*TASK REQUIREMENTS*
For each line in the material below that holds "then", copy that line.

*ENTRIES SHOWN*

==*==

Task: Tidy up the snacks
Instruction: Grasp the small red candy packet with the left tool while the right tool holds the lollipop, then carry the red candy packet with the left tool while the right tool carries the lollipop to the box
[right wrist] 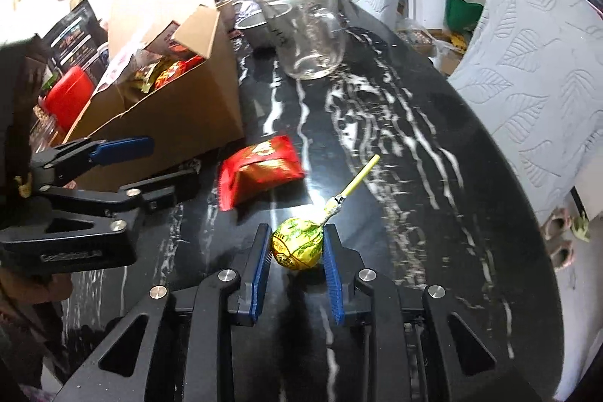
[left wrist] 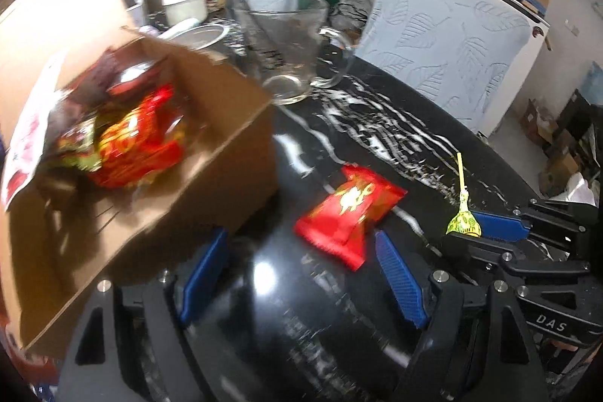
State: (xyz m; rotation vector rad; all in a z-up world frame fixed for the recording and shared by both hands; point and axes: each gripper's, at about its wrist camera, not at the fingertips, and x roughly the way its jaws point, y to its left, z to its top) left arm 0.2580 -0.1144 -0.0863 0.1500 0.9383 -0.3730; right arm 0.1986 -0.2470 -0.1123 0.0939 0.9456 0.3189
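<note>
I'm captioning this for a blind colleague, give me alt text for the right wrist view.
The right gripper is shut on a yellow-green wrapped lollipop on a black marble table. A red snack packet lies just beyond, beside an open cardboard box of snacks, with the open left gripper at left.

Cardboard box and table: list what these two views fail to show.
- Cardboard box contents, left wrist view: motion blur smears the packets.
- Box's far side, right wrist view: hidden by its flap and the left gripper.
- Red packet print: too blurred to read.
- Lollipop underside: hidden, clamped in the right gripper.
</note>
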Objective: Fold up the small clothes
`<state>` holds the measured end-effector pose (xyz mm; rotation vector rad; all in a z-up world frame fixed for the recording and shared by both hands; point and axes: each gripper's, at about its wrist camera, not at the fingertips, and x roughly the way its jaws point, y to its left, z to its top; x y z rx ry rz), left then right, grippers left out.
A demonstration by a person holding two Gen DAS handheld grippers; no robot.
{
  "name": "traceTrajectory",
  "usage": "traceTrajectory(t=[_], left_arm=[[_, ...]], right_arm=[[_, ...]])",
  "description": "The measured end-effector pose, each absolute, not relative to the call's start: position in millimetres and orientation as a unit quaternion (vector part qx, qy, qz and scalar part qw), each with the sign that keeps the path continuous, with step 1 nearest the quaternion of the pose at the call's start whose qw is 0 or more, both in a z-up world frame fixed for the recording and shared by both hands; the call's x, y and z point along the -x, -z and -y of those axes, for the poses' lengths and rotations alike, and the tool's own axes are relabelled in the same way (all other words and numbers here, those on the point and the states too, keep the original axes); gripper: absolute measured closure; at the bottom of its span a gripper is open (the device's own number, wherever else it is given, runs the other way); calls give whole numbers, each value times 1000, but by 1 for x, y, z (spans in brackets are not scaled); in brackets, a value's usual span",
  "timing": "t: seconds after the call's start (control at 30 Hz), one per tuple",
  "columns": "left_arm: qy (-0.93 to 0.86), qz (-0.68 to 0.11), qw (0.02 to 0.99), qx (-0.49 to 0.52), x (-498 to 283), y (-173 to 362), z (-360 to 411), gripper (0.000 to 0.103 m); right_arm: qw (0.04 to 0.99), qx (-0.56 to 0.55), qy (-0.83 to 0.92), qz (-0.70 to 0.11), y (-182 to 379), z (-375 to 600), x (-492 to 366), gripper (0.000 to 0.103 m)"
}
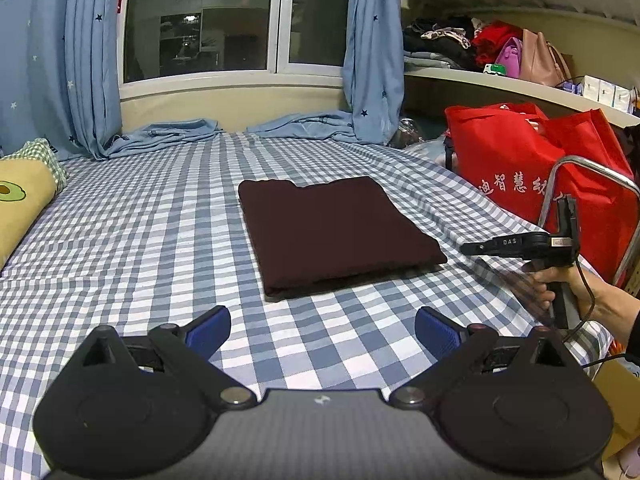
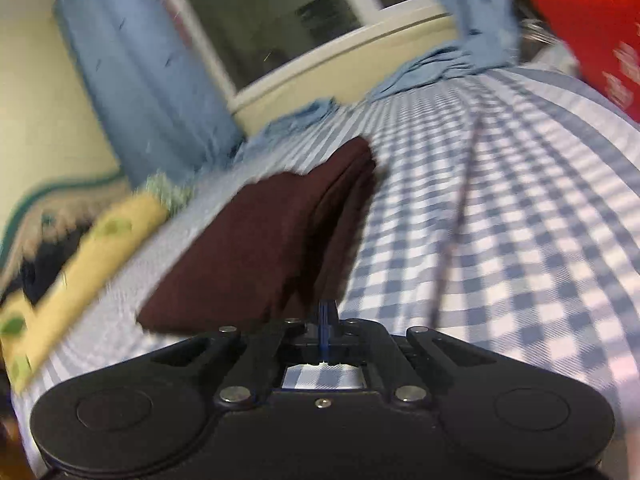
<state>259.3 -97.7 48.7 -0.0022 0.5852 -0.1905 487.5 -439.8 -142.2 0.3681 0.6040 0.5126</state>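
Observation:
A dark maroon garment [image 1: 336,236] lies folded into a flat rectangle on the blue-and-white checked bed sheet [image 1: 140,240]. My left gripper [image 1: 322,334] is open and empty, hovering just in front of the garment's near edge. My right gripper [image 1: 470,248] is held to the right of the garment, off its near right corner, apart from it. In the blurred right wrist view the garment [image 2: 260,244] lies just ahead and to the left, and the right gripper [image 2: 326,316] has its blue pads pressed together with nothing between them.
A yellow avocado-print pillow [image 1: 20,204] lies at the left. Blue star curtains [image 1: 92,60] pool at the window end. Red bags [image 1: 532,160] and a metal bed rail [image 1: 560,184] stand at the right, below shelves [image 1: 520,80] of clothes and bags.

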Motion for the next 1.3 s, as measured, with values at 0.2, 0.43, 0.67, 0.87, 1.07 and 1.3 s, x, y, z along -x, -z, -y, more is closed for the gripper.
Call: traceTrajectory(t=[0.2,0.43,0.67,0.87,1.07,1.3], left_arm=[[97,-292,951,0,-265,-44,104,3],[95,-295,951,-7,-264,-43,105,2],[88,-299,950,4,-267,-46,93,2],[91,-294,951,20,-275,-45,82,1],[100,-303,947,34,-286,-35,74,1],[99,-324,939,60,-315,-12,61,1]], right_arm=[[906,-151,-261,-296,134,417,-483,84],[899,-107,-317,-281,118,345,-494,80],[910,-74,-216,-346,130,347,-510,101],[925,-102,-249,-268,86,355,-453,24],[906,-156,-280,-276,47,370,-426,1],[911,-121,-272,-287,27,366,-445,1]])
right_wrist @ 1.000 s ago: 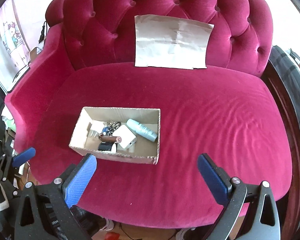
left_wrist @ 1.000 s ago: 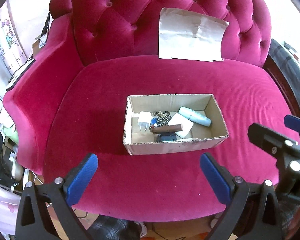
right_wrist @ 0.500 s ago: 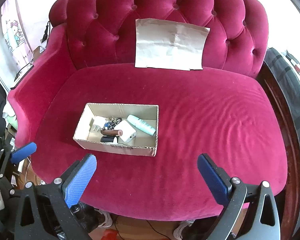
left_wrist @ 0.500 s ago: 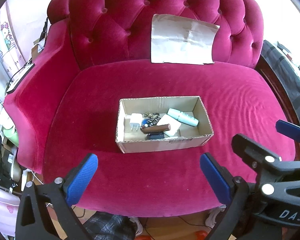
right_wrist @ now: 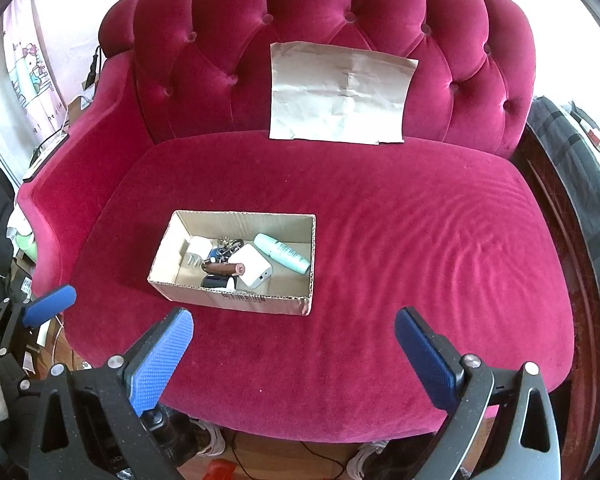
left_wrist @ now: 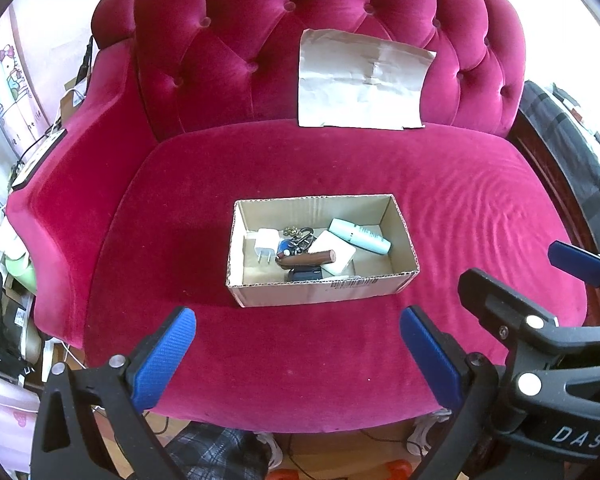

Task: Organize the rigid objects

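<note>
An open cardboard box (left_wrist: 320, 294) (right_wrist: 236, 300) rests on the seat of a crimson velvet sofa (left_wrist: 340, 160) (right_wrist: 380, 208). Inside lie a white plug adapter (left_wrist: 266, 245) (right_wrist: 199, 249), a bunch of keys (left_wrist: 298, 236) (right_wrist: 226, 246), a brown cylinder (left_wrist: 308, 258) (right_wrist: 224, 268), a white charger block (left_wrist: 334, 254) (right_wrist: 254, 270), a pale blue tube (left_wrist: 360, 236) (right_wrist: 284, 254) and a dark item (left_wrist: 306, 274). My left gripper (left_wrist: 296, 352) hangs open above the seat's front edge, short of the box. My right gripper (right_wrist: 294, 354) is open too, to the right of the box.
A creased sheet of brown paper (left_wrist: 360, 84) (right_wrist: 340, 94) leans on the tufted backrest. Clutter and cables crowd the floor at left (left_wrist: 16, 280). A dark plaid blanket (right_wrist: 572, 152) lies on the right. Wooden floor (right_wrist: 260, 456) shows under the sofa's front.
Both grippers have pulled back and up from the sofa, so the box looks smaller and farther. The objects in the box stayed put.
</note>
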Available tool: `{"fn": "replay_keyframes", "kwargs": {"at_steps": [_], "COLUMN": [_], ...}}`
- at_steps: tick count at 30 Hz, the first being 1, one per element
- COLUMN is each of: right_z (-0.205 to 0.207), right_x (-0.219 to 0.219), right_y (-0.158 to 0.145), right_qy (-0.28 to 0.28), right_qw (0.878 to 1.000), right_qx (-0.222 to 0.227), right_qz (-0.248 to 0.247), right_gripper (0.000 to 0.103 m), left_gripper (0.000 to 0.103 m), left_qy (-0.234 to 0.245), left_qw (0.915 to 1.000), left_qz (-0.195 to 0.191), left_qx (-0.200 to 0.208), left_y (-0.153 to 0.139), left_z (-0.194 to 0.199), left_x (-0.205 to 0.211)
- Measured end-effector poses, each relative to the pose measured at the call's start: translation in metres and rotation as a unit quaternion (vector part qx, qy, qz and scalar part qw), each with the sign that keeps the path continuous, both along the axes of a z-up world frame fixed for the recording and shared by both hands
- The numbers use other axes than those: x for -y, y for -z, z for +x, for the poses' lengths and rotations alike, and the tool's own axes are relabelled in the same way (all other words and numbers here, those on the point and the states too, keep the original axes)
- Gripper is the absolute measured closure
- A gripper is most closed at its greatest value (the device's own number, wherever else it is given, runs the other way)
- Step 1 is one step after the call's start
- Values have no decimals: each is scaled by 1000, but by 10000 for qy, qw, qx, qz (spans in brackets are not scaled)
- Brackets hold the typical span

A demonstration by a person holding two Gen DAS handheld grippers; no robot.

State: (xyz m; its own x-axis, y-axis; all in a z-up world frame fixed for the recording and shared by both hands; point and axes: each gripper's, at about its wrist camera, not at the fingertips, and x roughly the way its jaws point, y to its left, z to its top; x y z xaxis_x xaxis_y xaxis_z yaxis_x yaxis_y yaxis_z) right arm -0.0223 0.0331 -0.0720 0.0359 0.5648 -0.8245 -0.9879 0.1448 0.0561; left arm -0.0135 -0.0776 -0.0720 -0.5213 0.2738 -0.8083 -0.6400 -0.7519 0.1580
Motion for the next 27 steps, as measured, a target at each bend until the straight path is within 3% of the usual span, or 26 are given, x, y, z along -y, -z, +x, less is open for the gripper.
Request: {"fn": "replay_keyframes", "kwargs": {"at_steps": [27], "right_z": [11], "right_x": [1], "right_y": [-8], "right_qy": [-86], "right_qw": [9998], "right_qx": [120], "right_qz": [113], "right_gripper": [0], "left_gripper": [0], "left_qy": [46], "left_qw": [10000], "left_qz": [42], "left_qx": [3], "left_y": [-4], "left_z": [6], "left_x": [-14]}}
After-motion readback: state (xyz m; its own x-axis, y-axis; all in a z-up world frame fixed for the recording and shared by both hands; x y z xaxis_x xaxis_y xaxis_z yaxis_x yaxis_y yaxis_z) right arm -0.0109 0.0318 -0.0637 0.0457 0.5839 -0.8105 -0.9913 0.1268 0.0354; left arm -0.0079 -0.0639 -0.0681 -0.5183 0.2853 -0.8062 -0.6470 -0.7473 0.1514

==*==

*FINAL ANSWER*
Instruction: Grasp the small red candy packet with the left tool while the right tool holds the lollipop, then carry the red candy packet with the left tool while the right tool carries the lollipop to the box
`<state>` holds the measured end-effector pose (xyz mm; rotation vector rad; all in a z-up world frame fixed for the recording and shared by both hands; point and axes: each gripper's, at about its wrist camera, not at the fingertips, and x roughly the way its jaws point, y to its left, z to its top; x y z rx ry rz), left then right, grippers left out.

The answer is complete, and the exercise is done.